Neuroimmunology laboratory under the department of neurology at Amrita Hospital, Kochi is the first of its kind in India- a dedicated comprehensive testing facility for autoimmune neurological disorders under a trained clinical autoimmune neurologist. Autoimmune neurology is the twenty-first century sub specialty in neurology. It includes disorders of all other sub specialties of neurology like epilepsy, movement disorder, cognition, neuromuscular but with an autoimmune etiology. These disorders can be associated with a cancer (paraneoplastic) as well without cancer association (non paraneoplastic).
These disorders are under diagnosed and often misdiagnosed. Many a times, these diseases are misdiagnosed as "neurodegenerative disorders" which means practically no effective treatment available. But in fact, if properly investigated with appropriate tools (which include disease marker testing in a neuroimmunology laboratory) and diagnosed as an autoimmune neurological syndrome, it becomes potentially treatable and often fully reversible. Early diagnosis is the key factor in recovery. Here comes the importance of comprehensive neuroimmunology service which can provide an early diagnosis.
Lack of testing facilities for markers of the disease and lack of awareness among care givers are the two important limitations in diagnosing and treating these diseases. Our aim is to provide a world class testing facility, define the spectrum of these disorders in our country as well as to disseminate information among the physician community. We are planning to do research on discovering new disease markers, to develop a nation wide registry for autoimmune neurological disorders and to develop a bio bank for these disorders in collaborations with physicians and institutions across the country.
The spectrum of autoimmune neurology is ever expanding. Starting with the traditional spectrum like Guillan-Barre syndrome, Myasthenia gravis, CIDP, vasculitis, ADEM, paraneoplastic neurological syndromes and NMO, now it has expanded to include autoimmune encephalitis, autoimmune dementia, autoimmune epilepsy, autoimmune ataxia and myelopathy, autoimmune brainstem encephalitis, NMO spectrum of disorders and autoimmune movement disorders. Virtually any part of central nervous system, autonomic nervous system, peripheral nervous system and muscle can be involved. They can present in any clinical form-from cortex down to skeletal muscle and autonomic nervous system dysfunction. High index of clinical suspicion is the earliest step in making an early diagnosis and treatment.

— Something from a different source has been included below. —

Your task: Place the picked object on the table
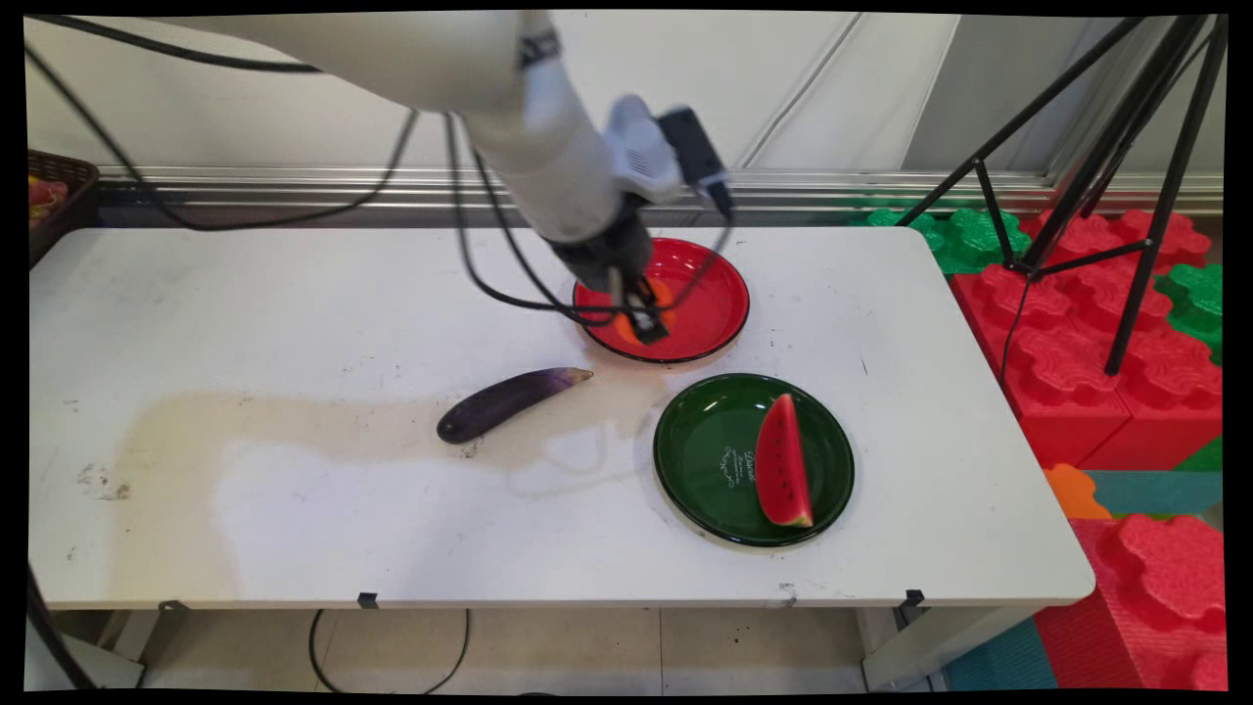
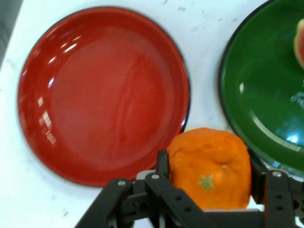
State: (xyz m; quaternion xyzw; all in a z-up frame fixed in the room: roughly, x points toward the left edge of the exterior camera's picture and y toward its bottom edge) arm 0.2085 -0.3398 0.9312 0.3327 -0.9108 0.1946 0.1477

Here is a rough guideline about when to suspect an autoimmune neurological disorder-The clinical presentation can range from encephalitis, seizures, cognitive decline, optic neuritis, stroke like episodes, behavioral symptoms like psychosis, brainstem encephalitis characterized by cranial nerve and pyramidal involvement, ataxia, movement disorders like chorea and myoclonus ,dyskinesias, cerebellar ataxia, myelopathy, plexopathy, radiculopathy, neuropathy, autonomic neuropathy, myopathy and neuromuscular conduction defect-myasthenia
Though the classical description of VGKC is limbic encephalitis and Moorvan's syndrome,the other presentations like PCD, GI dysmotility, parkinsonism, tremor, chorea, sensory motor neuropathy, hyponatremias, dyssomnia , hyperphagia, facio brachial dystonic seizure, other seizures and presentation mimicking CJD are well described.
NMDA receptor antibodies classically associated with Psychiatric features and memory loss, orofacial dyskinesia, choreoathetoid movements, abnormal posturing or increased tone, catatonic state and central hypoventilation.

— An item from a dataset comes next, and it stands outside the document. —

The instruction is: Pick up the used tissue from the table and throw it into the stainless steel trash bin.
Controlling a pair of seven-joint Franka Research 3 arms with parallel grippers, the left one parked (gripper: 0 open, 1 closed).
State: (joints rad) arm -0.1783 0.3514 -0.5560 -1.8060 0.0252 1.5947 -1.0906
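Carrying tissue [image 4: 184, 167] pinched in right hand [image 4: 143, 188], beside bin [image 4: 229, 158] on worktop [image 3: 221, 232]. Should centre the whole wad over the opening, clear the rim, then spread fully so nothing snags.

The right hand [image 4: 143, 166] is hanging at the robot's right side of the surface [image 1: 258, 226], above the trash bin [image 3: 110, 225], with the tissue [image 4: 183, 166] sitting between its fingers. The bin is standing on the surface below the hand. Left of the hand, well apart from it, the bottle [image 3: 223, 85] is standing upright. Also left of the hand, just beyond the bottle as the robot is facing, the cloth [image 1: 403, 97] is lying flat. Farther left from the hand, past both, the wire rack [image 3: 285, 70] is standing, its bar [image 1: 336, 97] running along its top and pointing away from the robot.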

NMO IgG has expanded the spectrum of NMO to include optic neuritis and myelitis into NMO spectrum of disorder without the classical presentation of eye and spine involvement.
Paraneoplastic/autoimmune etiology should be considered in subacute sensory neuronopathy, cerebellar ataxia, limbic encephalitis, opsoclonus/myoclonus, encephalomyelitis, chronic gastrointestinal pseudo obstruction and Lambert Eaton myasthenic syndrome.
However remember that atypical presentations are more common in these disorders. Course can be variable. In view of the treatability and reversibility of the condition as well as the easy availability of an affordable treatment, autoimmune evaluation should be considered in other cases also.
Paraneoplastic antibodies are cancer specific, not disease specific. Hence we discourage testing for single antibodies in the panel. Some times same patient can have multiple antibodies which in fact help us to locate cancer easily.
1. Paraneoplastic panel of neuronal antibodies in serum (Indirect Immunofluorescence testing and confirmation by immune dot blot)
2. Paraneoplastic panel of neuronal antibodies in CSF (Indirect Immunofluorescence testing and confirmation by immune dot blot)
3. Voltage gated potassium channel antibody (VGKC)- in Serum (Indirect Immunofluorescence testing using transfected cells)
4. Voltage gated potassium channel antibody (VGKC)- in CSF (Indirect Immunofluorescence testing using transfected cells)
5. NMDA (N- methyal –D-aspartate) receptor antibody in Serum (Indirect Immunofluorescence testing using transfected cells)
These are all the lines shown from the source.